PROBLEM DESCRIPTION: From the entries below, report only the number of lines that contain the word "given".

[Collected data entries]
------------------------------------------------

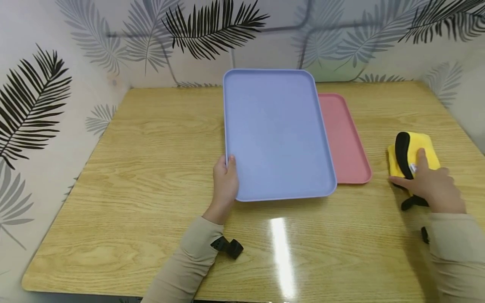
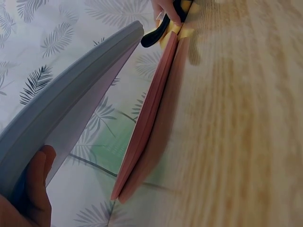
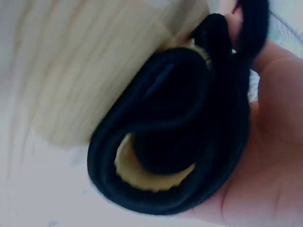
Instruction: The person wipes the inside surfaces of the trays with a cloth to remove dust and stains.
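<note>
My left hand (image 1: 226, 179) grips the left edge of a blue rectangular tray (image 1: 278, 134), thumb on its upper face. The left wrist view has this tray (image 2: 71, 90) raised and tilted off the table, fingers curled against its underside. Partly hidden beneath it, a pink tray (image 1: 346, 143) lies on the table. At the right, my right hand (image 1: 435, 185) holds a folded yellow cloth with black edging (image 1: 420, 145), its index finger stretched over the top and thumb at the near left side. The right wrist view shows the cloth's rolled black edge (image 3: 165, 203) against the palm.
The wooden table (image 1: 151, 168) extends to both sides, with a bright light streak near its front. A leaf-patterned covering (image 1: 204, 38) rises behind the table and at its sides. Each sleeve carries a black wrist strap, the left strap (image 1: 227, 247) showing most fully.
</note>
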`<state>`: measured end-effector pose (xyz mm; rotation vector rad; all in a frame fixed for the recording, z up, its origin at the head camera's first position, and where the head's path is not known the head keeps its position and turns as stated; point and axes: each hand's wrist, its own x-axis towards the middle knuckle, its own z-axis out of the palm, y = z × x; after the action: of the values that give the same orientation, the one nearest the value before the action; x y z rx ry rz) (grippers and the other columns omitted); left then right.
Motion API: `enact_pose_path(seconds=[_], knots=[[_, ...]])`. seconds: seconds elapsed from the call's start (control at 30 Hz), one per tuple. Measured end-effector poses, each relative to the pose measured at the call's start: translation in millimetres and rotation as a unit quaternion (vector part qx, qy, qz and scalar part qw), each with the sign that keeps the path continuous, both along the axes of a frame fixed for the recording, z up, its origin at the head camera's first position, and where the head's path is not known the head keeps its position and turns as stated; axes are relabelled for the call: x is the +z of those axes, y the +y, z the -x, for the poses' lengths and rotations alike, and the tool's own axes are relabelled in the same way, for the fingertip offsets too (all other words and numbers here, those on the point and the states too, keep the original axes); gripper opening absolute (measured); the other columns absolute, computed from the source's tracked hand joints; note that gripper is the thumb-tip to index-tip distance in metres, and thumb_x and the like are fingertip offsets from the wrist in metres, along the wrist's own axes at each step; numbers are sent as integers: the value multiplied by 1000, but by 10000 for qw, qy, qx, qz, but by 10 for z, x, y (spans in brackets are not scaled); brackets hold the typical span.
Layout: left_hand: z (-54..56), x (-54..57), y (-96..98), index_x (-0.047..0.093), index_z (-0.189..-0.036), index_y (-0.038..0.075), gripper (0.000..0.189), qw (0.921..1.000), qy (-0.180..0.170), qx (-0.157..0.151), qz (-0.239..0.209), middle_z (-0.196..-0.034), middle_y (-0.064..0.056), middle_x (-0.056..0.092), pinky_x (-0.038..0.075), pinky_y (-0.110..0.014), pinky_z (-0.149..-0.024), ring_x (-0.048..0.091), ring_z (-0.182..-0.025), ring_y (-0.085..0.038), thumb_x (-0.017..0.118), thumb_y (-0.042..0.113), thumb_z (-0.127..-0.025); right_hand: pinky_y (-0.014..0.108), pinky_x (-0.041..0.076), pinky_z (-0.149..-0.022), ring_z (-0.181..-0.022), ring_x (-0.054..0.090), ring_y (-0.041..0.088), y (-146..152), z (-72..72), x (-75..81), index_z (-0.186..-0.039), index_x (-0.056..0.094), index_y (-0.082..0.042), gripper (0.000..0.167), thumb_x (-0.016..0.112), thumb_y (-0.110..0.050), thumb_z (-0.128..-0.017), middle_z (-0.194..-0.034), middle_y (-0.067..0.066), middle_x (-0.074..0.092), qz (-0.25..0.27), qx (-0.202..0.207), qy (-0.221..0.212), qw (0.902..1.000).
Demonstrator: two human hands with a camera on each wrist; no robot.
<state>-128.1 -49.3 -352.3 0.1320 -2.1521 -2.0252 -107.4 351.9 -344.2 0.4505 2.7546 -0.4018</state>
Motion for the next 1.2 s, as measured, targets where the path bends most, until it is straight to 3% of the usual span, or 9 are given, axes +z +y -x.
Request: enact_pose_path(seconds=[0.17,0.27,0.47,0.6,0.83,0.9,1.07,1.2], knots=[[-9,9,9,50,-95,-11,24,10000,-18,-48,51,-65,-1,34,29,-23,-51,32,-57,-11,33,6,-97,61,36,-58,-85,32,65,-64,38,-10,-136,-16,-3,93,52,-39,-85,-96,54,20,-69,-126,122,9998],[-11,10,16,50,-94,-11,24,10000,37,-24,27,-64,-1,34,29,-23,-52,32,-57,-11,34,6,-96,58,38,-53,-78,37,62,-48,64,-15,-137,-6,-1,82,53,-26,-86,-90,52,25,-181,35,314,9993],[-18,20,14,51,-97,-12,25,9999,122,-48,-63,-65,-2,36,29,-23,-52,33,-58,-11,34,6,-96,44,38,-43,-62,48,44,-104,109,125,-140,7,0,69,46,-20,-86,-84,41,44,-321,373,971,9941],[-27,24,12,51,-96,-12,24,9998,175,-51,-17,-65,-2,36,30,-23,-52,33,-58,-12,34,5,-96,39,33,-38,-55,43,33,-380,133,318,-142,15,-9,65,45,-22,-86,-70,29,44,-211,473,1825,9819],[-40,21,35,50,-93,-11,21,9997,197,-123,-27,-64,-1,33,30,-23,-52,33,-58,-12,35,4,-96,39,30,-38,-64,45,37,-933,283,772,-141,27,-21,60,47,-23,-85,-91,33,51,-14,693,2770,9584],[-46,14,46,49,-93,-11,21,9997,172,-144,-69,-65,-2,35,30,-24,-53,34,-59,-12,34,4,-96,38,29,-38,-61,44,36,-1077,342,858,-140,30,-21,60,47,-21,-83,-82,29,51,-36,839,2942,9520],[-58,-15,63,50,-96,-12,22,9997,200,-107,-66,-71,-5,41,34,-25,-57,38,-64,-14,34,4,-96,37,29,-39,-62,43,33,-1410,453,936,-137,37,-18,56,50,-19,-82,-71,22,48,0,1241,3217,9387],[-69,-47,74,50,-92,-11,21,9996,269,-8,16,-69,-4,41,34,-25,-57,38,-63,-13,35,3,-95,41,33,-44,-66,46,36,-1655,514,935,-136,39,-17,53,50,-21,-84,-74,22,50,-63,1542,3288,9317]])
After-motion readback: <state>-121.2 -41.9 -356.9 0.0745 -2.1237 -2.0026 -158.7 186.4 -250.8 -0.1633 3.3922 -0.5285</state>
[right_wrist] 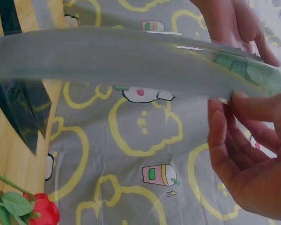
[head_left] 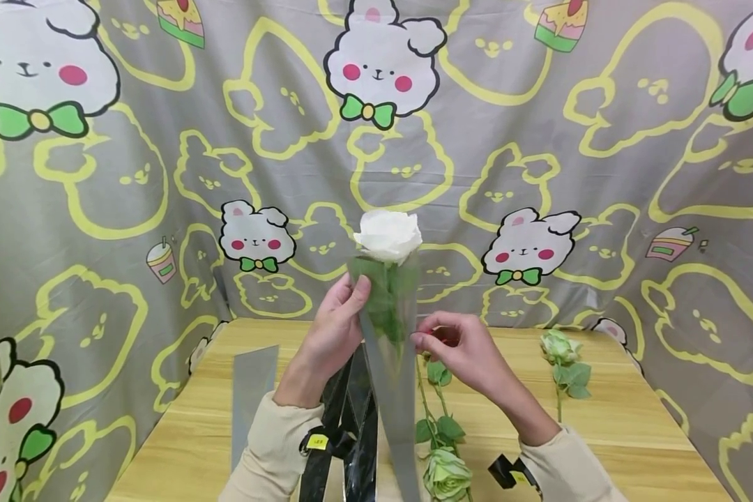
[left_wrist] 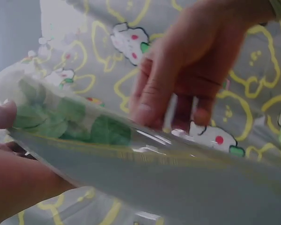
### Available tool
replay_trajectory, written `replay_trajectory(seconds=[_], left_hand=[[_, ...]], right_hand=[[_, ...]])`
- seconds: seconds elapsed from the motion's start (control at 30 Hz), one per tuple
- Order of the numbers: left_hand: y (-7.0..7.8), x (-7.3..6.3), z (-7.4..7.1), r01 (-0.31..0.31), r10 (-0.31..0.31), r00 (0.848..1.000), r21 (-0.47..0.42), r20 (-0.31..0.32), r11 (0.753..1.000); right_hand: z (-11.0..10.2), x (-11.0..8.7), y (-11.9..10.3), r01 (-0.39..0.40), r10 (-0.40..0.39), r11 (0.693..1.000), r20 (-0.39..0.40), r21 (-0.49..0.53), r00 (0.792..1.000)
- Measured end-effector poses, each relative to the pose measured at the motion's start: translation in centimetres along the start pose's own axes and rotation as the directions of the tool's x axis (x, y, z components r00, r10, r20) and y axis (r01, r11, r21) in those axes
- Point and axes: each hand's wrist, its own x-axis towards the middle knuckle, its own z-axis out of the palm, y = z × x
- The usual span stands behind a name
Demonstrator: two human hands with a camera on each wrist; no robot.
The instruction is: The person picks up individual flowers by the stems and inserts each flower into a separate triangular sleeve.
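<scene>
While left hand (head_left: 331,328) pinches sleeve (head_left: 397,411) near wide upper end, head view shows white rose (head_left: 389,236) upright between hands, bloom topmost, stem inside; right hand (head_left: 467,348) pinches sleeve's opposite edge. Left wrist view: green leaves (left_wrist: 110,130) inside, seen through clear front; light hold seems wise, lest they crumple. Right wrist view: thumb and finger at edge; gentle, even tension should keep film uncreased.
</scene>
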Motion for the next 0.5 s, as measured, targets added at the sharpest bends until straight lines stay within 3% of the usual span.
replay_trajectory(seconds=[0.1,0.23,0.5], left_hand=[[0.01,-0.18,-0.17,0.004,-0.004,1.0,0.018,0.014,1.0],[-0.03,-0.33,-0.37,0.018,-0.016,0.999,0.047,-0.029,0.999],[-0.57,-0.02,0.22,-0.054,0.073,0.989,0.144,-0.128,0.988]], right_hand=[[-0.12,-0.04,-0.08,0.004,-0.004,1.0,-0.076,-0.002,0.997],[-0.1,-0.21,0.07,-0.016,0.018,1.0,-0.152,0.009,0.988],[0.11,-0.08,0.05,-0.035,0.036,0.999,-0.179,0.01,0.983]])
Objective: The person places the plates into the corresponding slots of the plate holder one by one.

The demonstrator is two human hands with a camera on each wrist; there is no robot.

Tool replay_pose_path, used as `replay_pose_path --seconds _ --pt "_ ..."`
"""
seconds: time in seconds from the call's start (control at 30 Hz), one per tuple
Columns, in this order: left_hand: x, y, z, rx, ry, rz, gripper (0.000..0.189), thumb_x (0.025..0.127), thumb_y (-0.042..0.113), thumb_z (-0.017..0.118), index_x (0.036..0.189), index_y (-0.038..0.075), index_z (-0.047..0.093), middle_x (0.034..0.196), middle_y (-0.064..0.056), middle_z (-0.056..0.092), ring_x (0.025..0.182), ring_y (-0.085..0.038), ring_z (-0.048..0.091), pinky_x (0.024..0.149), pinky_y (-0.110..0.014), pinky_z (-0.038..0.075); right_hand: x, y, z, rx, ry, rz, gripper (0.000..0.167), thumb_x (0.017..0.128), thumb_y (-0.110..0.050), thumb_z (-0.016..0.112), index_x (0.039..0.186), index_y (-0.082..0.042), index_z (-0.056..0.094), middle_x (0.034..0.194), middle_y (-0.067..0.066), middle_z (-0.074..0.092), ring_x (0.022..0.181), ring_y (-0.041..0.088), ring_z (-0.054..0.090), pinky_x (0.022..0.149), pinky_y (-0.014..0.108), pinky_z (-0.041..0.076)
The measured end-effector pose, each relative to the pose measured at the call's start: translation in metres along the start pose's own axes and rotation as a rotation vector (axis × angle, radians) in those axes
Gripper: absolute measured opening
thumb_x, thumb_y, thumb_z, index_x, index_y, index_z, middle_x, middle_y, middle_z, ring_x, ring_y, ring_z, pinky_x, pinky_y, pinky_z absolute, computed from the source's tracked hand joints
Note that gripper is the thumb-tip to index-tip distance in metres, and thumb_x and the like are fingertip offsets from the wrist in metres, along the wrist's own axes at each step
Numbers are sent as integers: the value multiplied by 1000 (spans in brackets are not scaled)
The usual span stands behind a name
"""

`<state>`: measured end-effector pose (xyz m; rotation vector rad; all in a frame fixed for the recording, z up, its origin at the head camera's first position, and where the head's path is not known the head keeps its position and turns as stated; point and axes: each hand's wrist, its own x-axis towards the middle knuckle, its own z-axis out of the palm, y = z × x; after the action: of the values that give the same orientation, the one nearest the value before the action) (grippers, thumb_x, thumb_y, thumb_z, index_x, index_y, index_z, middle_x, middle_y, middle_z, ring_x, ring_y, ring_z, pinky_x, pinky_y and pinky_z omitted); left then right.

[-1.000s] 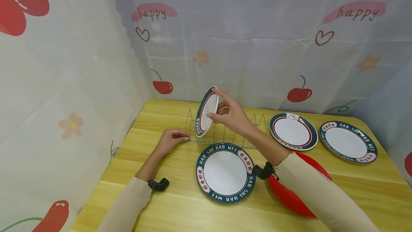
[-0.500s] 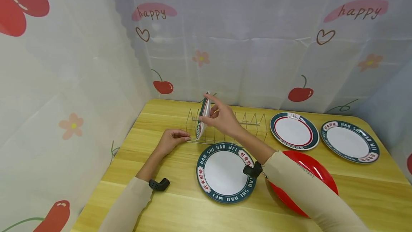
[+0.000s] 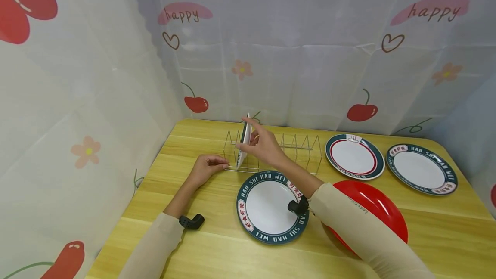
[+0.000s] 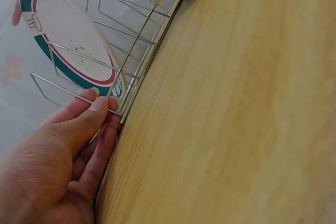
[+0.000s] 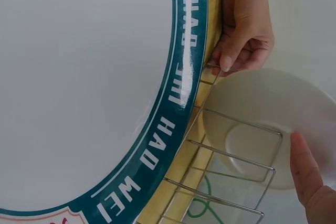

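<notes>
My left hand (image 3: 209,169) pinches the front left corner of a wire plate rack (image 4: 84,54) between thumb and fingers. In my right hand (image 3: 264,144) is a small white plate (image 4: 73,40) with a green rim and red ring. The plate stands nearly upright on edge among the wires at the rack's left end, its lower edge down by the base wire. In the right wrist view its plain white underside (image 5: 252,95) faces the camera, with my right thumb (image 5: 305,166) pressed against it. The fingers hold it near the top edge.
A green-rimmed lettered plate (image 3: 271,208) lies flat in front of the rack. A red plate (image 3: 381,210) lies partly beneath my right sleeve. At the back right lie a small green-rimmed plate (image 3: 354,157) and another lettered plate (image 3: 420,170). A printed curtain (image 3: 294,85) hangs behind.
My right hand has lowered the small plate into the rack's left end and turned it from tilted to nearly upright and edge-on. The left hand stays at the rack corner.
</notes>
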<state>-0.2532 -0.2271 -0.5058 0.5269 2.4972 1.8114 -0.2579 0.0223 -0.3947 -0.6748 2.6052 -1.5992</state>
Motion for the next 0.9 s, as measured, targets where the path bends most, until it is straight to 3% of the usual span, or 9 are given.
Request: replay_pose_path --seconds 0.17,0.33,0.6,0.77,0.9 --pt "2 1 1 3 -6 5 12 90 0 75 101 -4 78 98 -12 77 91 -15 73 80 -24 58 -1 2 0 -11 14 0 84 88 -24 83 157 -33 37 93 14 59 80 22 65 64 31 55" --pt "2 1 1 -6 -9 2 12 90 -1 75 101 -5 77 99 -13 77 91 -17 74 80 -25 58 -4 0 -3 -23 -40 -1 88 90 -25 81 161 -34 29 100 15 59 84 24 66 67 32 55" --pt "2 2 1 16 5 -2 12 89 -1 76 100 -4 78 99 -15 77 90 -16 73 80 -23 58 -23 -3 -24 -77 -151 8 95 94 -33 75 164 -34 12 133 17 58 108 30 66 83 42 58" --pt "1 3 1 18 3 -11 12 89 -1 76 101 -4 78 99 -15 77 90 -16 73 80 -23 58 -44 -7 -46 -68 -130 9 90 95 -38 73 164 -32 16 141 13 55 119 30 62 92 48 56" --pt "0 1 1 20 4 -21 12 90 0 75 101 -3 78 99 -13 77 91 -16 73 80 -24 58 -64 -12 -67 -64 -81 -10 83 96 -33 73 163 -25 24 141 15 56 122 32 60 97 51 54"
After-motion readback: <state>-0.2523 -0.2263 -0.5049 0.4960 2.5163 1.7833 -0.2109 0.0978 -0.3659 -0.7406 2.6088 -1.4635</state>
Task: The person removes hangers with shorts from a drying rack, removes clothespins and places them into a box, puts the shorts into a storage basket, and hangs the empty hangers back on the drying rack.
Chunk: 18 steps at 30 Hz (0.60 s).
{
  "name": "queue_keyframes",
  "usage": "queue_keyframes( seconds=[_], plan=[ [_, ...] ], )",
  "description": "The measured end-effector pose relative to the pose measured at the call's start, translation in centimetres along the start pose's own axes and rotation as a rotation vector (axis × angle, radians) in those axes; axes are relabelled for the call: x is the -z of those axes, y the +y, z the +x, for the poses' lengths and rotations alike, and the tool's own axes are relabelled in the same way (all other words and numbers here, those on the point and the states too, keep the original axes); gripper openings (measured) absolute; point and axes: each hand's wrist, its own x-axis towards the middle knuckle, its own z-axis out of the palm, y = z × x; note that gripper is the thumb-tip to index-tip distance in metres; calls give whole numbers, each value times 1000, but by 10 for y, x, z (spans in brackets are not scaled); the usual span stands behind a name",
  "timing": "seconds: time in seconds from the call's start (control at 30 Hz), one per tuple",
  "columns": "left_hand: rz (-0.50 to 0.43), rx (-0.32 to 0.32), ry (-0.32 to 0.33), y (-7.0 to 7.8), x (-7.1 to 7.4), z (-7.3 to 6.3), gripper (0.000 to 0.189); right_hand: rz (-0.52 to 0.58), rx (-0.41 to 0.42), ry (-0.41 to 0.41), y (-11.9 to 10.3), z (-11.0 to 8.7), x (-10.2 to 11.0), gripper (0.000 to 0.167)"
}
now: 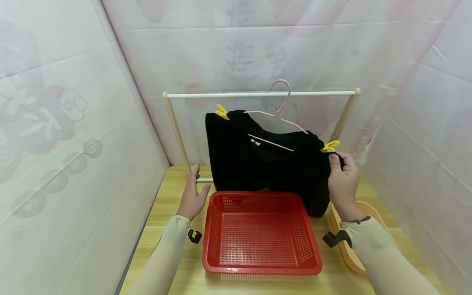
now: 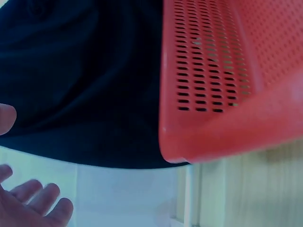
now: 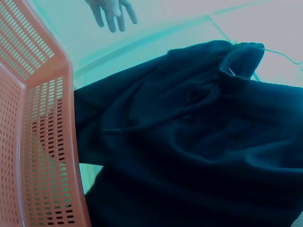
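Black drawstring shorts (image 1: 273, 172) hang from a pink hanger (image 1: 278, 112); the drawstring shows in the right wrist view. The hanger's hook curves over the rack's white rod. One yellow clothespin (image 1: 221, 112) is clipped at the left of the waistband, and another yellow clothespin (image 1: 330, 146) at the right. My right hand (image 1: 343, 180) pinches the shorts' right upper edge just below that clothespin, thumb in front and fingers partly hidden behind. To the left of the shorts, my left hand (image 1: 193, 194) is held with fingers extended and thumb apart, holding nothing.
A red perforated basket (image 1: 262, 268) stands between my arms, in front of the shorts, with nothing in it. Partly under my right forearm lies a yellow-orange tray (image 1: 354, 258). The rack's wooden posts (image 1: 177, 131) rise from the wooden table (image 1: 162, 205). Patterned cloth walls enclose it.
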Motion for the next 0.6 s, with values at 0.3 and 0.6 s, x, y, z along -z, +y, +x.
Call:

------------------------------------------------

WORKED SOLUTION: 2